Can you please elaborate on how this can be done with block arguments? I’m new to MLIR and not sure where to look. Concretely, I’m trying to optimize the following function:
func.func @stencil1D(%input: memref<10xf32>{llvm.noalias}, %output: memref<10xf32>{llvm.noalias}) {
// Center of the stencil.
affine.for %i = 1 to 9 {
%0 = affine.load %input[%i] : memref<10xf32>
affine.store %0, %output[%i] : memref<10xf32>
}
// Left.
affine.for %i = 1 to 9 {
%0 = affine.load %input[%i - 1] : memref<10xf32>
%1 = affine.load %output[%i] : memref<10xf32>
%2 = arith.addf %0, %1 : f32
affine.store %2, %output[%i] : memref<10xf32>
}
// Right.
affine.for %i = 1 to 9 {
%0 = affine.load %input[%i + 1] : memref<10xf32>
%1 = affine.load %output[%i] : memref<10xf32>
%2 = arith.addf %0, %1 : f32
affine.store %2, %output[%i] : memref<10xf32>
}
return
}
I want to fuse these three loops and then remove redundant stores to turn this into a stencil with 3 loads and 1 store. With the affine loop fusion pass and scalrep pass, I can get something like this:
module {
func.func @stencil1D(%arg0: memref<10xf32> {llvm.noalias}, %arg1: memref<10xf32> {llvm.noalias}) {
affine.for %arg2 = 1 to 9 {
%0 = affine.load %arg0[%arg2] : memref<10xf32>
affine.store %0, %arg1[%arg2] : memref<10xf32>
%1 = affine.load %arg0[%arg2 - 1] : memref<10xf32>
%2 = arith.addf %1, %0 : f32
affine.store %2, %arg1[%arg2] : memref<10xf32>
%3 = affine.load %arg0[%arg2 + 1] : memref<10xf32>
%4 = arith.addf %3, %2 : f32
affine.store %4, %arg1[%arg2] : memref<10xf32>
}
return
}
}
However, the affine pass can’t remove the redundant stores because I’m guessing that the input and output memref
s may alias.
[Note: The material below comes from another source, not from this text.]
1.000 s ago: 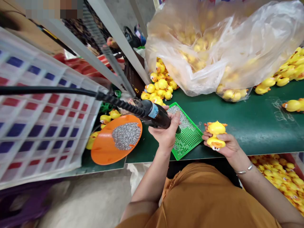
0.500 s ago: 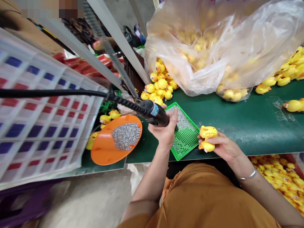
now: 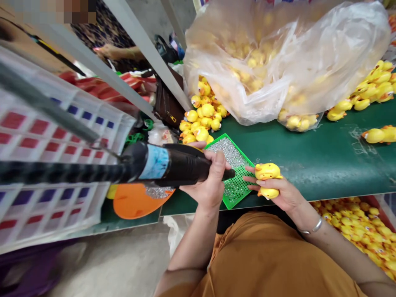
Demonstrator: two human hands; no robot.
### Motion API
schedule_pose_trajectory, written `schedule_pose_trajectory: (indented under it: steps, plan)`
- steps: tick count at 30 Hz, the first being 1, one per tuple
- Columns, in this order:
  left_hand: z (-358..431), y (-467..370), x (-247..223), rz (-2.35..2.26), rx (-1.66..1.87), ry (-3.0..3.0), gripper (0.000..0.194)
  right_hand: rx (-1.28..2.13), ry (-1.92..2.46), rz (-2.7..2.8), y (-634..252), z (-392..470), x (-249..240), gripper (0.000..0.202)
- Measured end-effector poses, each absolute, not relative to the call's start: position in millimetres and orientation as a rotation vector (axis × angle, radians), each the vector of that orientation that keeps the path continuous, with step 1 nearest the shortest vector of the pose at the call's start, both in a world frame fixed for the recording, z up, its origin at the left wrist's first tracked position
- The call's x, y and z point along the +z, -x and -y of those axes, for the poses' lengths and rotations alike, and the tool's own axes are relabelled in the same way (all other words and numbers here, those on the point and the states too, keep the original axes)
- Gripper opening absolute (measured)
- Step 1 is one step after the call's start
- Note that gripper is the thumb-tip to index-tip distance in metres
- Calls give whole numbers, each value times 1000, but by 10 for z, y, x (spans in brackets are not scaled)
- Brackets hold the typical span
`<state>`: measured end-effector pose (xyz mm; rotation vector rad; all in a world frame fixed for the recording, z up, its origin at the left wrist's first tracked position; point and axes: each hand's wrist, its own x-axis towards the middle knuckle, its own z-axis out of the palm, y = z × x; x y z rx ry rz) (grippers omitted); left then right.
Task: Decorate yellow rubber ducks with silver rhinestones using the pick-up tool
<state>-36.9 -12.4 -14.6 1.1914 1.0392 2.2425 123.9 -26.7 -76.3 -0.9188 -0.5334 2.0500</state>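
Note:
My left hand (image 3: pixel 210 185) is wrapped round a black electric screwdriver (image 3: pixel 182 165) with a blue label. It lies nearly level, its tip pointing right above the green perforated tray (image 3: pixel 237 194). Small silver screws (image 3: pixel 230 150) cover the far part of that tray. Just right of the tray, my right hand (image 3: pixel 286 194) grips a yellow toy duck (image 3: pixel 267 171), its fingers reaching out past the toy on the left. The underside of the duck is hidden from me.
An orange dish (image 3: pixel 133 204) of screws sits left. Loose ducks (image 3: pixel 201 121) and a big plastic bag (image 3: pixel 256 82) of ducks lie along the back of the green bench (image 3: pixel 328 165). A bin of ducks (image 3: pixel 355 227) stands lower right. A white plastic crate (image 3: pixel 62 198) borders the left.
The screwdriver has swung from a downward slant to nearly level and come closer to the camera. My right hand has shifted slightly left with the duck, its fingers more spread.

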Motion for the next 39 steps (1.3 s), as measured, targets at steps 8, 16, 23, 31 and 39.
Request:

If I rewrite the MLIR code to
func.func @stencil1D() -> memref<10xf32> {
%input = memref.alloc() : memref<10xf32>
%output = memref.alloc() : memref<10xf32>
// Center of the stencil.
affine.for %i = 1 to 9 {
%0 = affine.load %input[%i] : memref<10xf32>
affine.store %1, %output[%i] : memref<10xf32>
}
// Left.
affine.for %i = 1 to 9 {
%0 = affine.load %input[%i - 1] : memref<10xf32>
%1 = affine.load %output[%i] : memref<10xf32>
%2 = arith.addf %0, %1 : f32
affine.store %2, %output[%i] : memref<10xf32>
}
// Right.
affine.for %i = 1 to 9 {
%0 = affine.load %input[%i + 1] : memref<10xf32>
%1 = affine.load %output[%i] : memref<10xf32>
%2 = arith.addf %0, %1 : f32
affine.store %2, %output[%i] : memref<10xf32>
}
return %output : memref<10xf32>
}
then things get rewritten to what I would expect:
module {
func.func @stencil1D() -> memref<10xf32> {
%alloc = memref.alloc() : memref<10xf32>
%alloc_0 = memref.alloc() : memref<10xf32>
affine.for %arg0 = 1 to 9 {
%0 = affine.load %alloc[%arg0] : memref<10xf32>
%1 = affine.load %alloc[%arg0 - 1] : memref<10xf32>
%2 = arith.addf %1, %0 : f32
%3 = affine.load %alloc[%arg0 + 1] : memref<10xf32>
%4 = arith.addf %3, %2 : f32
affine.store %4, %alloc_0[%arg0] : memref<10xf32>
}
return %alloc_0 : memref<10xf32>
}
}
So I would like to be able to tell the affine passes that this aliasing isn’t present – adding {llvm.noalias}
to the memref
type doesn’t make that reasoning go through.